Никогда у меня не было каких‑либо серьезных проблем со здоровьем. А если что‑то не так и это не от стресса? Что делать? К какому специалисту бежать?
– Та‑ак… – Ильмира оглядывается по сторонам. – Где‑то был тонометр. Возможно, у тебя давление упало. Сейчас сладкого чая тебе принесу. Лежи.
Когда я слышу это слово и представляю сладкий и вкусный чай, понимаю, как его хочу. А еще – какую‑нибудь печеньку со слоем сливочного масла сверху.
Ильмира идет на кухню, щелкает чайником и возвращается ко мне с тонометром и градусником. Даже чуть‑чуть не по себе становится, что вчера я подвела ее и оставила одну. Она вон как за меня переживает и суетится.
– Температура в норме, давление слегка понижено. Странно… Сейчас принесу чай и окна домою. Ты, ради бога, лежи и не вставай, хорошо?
– Спасибо, – благодарю я подругу.
Пью мелкими глотками горячий чай и ем печенье. Ни с чем не сравнимое удовольствие! Но долго оно не длится. Через пятнадцать минут меня начинает сильно тошнить и в желудке ничего не остается.

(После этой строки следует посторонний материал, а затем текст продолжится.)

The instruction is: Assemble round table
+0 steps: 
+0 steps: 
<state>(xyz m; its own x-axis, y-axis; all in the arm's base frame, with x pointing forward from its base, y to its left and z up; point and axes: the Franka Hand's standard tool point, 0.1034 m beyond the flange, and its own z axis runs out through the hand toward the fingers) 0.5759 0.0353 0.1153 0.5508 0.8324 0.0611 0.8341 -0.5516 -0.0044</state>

– Отравление? – Ильмира, сдунув упавшую на лицо прядь, смотрит, как я по стеночке ползу к дивану после забега в туалет.
– Без понятия.
Опять ложусь и, прикрыв глаза, думаю о маме. Сейчас я бы не отказалась побыть рядом с ней.
– Я сейчас задам бестактный вопрос, ты не обижайся. Месячные у тебя исправно идут?
Мысли вразброс, не могу собрать их в кучу. Сразу после отъезда Ковалёва были, а потом… Не помню.
– Дай‑ка мне телефон, – прошу Ильмиру.
Она приносит мой сотовый из спальни. Открываю приложение, куда вношу информацию о своих критических днях. Оно показывает, что у меня задержка. И довольно приличная. Ничего не понимаю.
– У меня старшая сестра, когда забеременела, так же по стеночке ходила, и ее чистило после каждого приема пищи, пока токсикоз не отпустил.
Ковалёв в меня не кончал, презерватив у него не рвался. Несколько раз мы использовали прерванный половой акт, но процент беременностей от такого ничтожный.
– Я сейчас закончу с окнами на балконе, пойду кофе себе куплю и заодно тебе тест. Судя по изумленному выражению лица, он тебе очень даже необходим.
Мне теперь и самой не терпится посмотреть на результат.